Le centre sanitaire comprend un dispensaire, une maternité, des toilettes, un hall pour accompagnants, une cuisine, un service commun et bien d’autres bâtiments ou installations. La maison des jeunes compte par exemple une bibliothèque et une salle de spectacles. Quant à l’école primaire, elle est composée, entre autres, de quatre salles de classe, d’un bâtiment administratif, des toilettes et des équipements d’eau.
Selon le directeur général de l’Urbanisme, de la viabilisation et de la topographie (DGUVT), Solimane Hamed Ouattara, les frais de viabilisation du Relais-cité de Dédougou acquittés par les bénéficiaires de parcelles ont permis la construction de ces équipements infrastructurels. Il a donc salué ce qu’il a présenté comme un mécanisme participatif qui illustre une responsabilité partagée entre l’État et les citoyens dans l’édification des cités.
La responsabilité au service de ces acquisitions
Il a souligné que l’érection du Relais-cité de Dédougou, comme partout ailleurs, répond à un objectif de modernisation maîtrisée de l’espace urbain. À l’en croire, les édifices offerts aux bénéficiaires montrent, si besoin en est encore, que les autorités sont déterminées à rapprocher les services sociaux de base des populations. Il a laissé entendre que d’autres réalisations comme l’achèvement de l’établissement secondaire en cours de construction, la mise en place des canaux d’assainissement pluvial, le rechargement des voies et l’électrification complète du site vont suivre afin de consolider l’élan amorcé. Car, dit-il, l’accès à ces services sociaux va contribuer à garantir la qualité de vie sur le site.
Le représentant des bénéficiaires, Marcel Doyé, et le président de la délégation spéciale communale de Dédougou, Dieudonné Tougfo, se sont succédé à la tribune. Chacun a témoigné sa reconnaissance aux plus hautes autorités du Burkina Faso pour leur engagement au profit du développement territorial et du bien-être social de la population. De l’avis de M. Tougfo, ces équipements sont à la fois des acquis précieux pour les bénéficiaires directs et un levier pour le développement socioéconomique local.
Ainsi, il a été effectivement révélé que la construction des équipements socio-collectifs de ce Relais-cité combinée avec les logements qui vont être érigés sur le site par les bénéficiaires de parcelles va susciter au moins 5 000 emplois directs. Les retombées attendues sont de l’ordre de plus de 10 milliards FCFA en termes de revenus.
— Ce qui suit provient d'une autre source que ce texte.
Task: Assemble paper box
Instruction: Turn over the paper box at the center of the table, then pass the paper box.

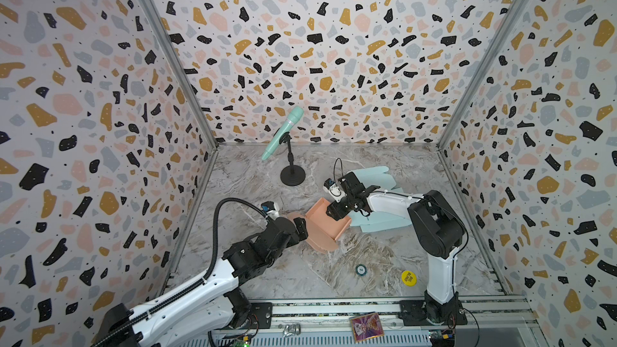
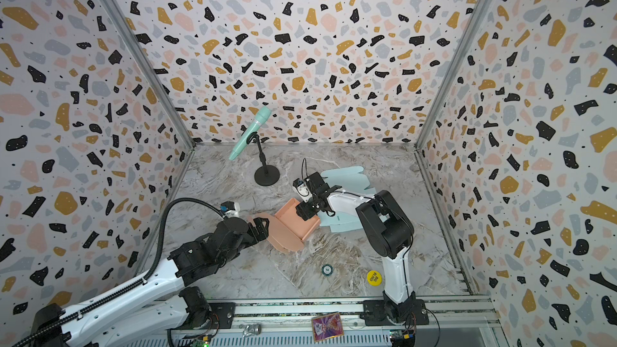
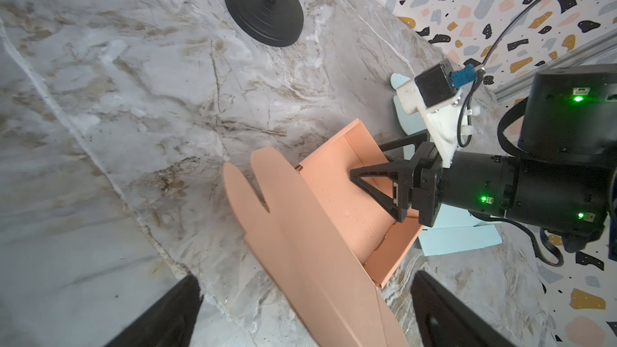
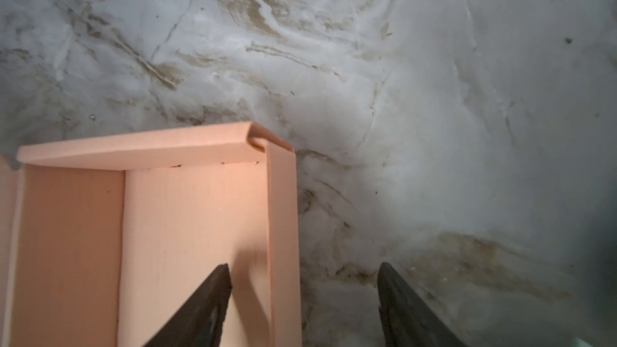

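The peach paper box, half folded with its scalloped lid flap lying flat, sits between the two grippers on the veined marble table. The right gripper stands open astride one thin box wall, one finger inside. The left gripper is spread wide around the flap, gripping nothing. Behind the right gripper lie flat pale-blue cardboard sheets; beyond stands a black round-based microphone stand.

The box looks like matt salmon card – smooth, with soft creased folds. The pale blue sheets behind it are the same flat, matt paper stock. The desk has a marble-print top, smooth with a faint sheen. Both arms are glossy white plastic shells over matt black joints, and the mic stand base looks like matt black metal.
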Action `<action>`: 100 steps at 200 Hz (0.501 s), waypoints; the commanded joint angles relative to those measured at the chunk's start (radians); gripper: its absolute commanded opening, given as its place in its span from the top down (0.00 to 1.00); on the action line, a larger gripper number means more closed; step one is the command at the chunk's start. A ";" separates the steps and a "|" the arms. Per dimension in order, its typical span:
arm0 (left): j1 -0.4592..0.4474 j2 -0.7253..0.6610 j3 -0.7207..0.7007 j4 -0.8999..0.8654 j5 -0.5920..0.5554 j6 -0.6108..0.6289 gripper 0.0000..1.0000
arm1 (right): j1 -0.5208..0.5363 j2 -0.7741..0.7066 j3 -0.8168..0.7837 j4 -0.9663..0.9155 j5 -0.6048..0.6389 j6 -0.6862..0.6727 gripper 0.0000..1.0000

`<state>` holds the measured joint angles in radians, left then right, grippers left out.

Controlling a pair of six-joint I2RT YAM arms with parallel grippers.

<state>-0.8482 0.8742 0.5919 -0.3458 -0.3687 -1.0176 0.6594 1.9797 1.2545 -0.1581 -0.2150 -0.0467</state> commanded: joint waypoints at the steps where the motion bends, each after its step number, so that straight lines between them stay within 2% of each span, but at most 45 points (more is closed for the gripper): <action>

Quant au ministre de la Construction de la patrie, Mikaïlou Sidibé, il a rappelé que cette inauguration témoigne de la disponibilité du gouvernement à accompagner, suivant sa politique d’urbanisation, les cités et les localités qui les accueillent pour permettre à la population résidente de s’épanouir et d’avoir un cadre de vie approprié. Il a lancé un appel aux bénéficiaires à utiliser ces réalisations avec responsabilité et citoyenneté. Du côté du gouvernement, l’engagement est maintenu pour la poursuite de la modernisation maîtrisée des espaces urbains, a réitéré M. Sidibé.
La cérémonie s’est refermée sur des notes de plantation d’arbres par les officiels sur les différents sites des ouvrages inaugurés.